--- Raw data Enclosed Below ---

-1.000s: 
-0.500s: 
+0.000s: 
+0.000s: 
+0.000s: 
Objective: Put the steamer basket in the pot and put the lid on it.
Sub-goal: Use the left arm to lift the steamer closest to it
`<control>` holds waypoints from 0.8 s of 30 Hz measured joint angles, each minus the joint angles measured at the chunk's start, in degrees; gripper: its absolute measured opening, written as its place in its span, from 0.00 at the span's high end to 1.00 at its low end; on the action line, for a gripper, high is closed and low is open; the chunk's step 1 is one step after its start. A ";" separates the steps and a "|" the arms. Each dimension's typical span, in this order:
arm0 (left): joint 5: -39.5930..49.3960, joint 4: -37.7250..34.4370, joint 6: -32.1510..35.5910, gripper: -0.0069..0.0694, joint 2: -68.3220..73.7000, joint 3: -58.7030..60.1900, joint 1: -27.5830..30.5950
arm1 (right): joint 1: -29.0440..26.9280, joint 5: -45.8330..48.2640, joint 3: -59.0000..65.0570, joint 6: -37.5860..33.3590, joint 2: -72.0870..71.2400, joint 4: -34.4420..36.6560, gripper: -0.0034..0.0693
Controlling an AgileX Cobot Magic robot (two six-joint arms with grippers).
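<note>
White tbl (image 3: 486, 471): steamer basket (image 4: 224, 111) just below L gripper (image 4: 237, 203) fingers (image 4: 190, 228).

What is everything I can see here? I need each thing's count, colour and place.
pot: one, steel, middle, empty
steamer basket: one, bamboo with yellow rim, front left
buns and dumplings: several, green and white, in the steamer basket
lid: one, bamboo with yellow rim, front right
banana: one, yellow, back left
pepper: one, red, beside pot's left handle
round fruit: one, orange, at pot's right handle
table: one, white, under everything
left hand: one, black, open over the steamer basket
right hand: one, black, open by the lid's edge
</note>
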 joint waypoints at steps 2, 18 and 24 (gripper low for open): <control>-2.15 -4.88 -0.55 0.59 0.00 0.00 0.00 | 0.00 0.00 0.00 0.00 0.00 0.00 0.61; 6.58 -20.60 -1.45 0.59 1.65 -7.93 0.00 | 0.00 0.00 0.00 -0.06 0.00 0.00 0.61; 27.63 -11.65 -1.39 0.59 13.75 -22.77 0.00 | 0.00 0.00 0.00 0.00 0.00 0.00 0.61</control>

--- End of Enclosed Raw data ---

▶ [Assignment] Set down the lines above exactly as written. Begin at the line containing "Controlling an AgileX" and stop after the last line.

▶ [Answer section]
Controlling an AgileX Cobot Magic robot (two six-joint arms with grippers).
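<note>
White tbl (image 3: 486, 471): steamer basket (image 4: 224, 111) just below L gripper (image 4: 237, 203) fingers (image 4: 190, 228).

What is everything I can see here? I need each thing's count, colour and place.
pot: one, steel, middle, empty
steamer basket: one, bamboo with yellow rim, front left
buns and dumplings: several, green and white, in the steamer basket
lid: one, bamboo with yellow rim, front right
banana: one, yellow, back left
pepper: one, red, beside pot's left handle
round fruit: one, orange, at pot's right handle
table: one, white, under everything
left hand: one, black, open over the steamer basket
right hand: one, black, open by the lid's edge
</note>
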 joint waypoints at steps 2, 18 and 24 (gripper low for open): <control>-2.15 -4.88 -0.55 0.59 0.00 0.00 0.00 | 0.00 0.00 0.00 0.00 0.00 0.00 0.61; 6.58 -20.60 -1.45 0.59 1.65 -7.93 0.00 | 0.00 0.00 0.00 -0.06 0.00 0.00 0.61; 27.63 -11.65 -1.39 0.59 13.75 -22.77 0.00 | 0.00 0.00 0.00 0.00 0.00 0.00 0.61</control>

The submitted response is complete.